None of us wanted what happened to us, either. Edith, in particular, hated it. I think she blamed herself. But it wasn’t her fault: Lyman was driving. Still, there’s no point in fixing blame. It happened and it’s over. Come August it’ll be ten years.
Only I think I mentioned earlier how I thought the big back seat of Lyman’s Pontiac would be good for my wife. It shows how much I know, because it was and it wasn’t. My wife didn’t die. Coming home from the fairgrounds, after the nickel toss and the beer and the Ferris wheel, she was asleep in the back seat with me. Up front Edith was dozing in the passenger seat beside Lyman. I wasn’t paying a lot of attention; I was half asleep myself, watching the month-old wheat stubble and the dark shining corn flow by beyond the fence line.
I came to when we bounced off the near side of the iron bridge rail. We were shooting across to the other side then where we caught the far end of the bridge; the car spun, crossed back to the right side of the highway, cleared the bridge, and then dove nose first off the road-edge; it slammed into the bank of the barrow ditch and rocked back with a leaded jolt onto its top. We were thrown upside down scrambling on top of one another with sharp cutting edges of glass everywhere. There was the bad smell of gasoline, the sound of something dripping. Lyman was out cold; Edith was moaning in shock about her arm. Mavis and I were shoved together, her face twisted away from me against the dome light and her knees drawn up against her stomach. She was crying.
“The baby.”
“Are you all right?”
“But the baby.”
“We’ve got to get out of here. It’ll catch fire.”
I started kicking with my boots at the door, but it was jammed hard against the ditch bank, and the other door was sprung so it wouldn’t open. The back window was smashed free of glass except for jagged pieces around the edges, so I kicked those off and crawled out into the ditch. I began to pull Mavis out after me.
“Please don’t,” she said. “Please don’t move me.”

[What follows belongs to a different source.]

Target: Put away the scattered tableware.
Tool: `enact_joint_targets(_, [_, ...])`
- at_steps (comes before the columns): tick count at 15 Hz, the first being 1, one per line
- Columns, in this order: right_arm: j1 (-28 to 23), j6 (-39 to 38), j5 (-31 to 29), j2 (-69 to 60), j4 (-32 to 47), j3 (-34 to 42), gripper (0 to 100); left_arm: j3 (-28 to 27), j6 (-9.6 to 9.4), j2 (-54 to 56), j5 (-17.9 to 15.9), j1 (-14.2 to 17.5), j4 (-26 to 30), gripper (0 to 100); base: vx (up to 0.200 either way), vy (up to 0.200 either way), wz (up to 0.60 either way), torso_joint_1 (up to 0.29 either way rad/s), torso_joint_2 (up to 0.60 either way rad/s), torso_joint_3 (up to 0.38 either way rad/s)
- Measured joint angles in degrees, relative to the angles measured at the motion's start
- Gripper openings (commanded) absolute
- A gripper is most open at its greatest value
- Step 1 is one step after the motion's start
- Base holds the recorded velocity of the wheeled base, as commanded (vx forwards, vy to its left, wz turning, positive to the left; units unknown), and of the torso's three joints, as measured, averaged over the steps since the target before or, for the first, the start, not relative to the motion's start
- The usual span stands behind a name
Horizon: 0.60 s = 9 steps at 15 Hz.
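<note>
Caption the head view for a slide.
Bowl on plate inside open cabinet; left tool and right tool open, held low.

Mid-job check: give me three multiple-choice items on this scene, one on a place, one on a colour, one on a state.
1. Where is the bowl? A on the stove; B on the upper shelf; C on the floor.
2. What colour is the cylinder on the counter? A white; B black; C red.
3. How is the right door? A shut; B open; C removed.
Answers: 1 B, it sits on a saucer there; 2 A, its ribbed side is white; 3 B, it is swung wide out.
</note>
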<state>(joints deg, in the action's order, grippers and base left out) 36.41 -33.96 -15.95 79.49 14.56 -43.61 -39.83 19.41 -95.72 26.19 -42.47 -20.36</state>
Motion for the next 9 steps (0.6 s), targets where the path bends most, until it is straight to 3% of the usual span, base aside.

“I have to. I can’t leave you in there.”
I pulled her by the arms as carefully as I could, trying to cradle her head and to support her back, and she was still crying in a soft whisper. I got her out and laid her down in the weeds away from the car. She was lying there in the dark with her knees up. Over her legs her dress was wet and sticky, but I didn’t tell her that. I went back and pulled Edith; she cried out when I tugged one arm so I shifted to the other, and then Lyman after her, out the back window into the ditch. Then a car was there; against the headlights I could see figures sliding down toward us from the lip of the road.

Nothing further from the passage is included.